• **Work task**: Output, word for word, every line from the line with "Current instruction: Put" through the final line of the data below.

• **Raw data**:

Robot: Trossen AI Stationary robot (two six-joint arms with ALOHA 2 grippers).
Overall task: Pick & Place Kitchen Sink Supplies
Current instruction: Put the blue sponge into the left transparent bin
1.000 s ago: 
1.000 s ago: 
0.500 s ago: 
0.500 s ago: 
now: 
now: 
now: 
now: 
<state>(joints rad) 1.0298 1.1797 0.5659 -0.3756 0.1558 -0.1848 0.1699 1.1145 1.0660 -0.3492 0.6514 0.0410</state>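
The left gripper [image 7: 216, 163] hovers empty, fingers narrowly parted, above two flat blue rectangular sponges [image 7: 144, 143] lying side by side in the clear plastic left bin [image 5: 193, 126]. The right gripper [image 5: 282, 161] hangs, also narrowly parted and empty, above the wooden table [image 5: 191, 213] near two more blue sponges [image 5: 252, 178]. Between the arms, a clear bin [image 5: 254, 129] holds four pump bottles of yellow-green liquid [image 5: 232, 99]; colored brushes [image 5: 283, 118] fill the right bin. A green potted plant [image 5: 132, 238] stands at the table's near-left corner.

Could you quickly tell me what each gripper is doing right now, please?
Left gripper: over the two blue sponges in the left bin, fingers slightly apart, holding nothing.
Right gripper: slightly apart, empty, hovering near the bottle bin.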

• **Exercise output**:
Current instruction: Put the blue sponge into the left transparent bin
1.000 s ago: 
1.000 s ago: 
0.500 s ago: 
0.500 s ago: 
now: 
now: 
now: 
now: 
<state>(joints rad) 1.0298 1.1797 0.5659 -0.3756 0.1558 -0.1848 0.1699 1.1145 1.0660 -0.3492 0.6514 0.0410</state>
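The left gripper [image 7: 216, 163] hovers empty, fingers narrowly parted, above two flat blue rectangular sponges [image 7: 144, 143] lying side by side in the clear plastic left bin [image 5: 193, 126]. The right gripper [image 5: 282, 161] hangs, also narrowly parted and empty, above the wooden table [image 5: 191, 213] near two more blue sponges [image 5: 252, 178]. Between the arms, a clear bin [image 5: 254, 129] holds four pump bottles of yellow-green liquid [image 5: 232, 99]; colored brushes [image 5: 283, 118] fill the right bin. A green potted plant [image 5: 132, 238] stands at the table's near-left corner.

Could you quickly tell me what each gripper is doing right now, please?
Left gripper: over the two blue sponges in the left bin, fingers slightly apart, holding nothing.
Right gripper: slightly apart, empty, hovering near the bottle bin.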

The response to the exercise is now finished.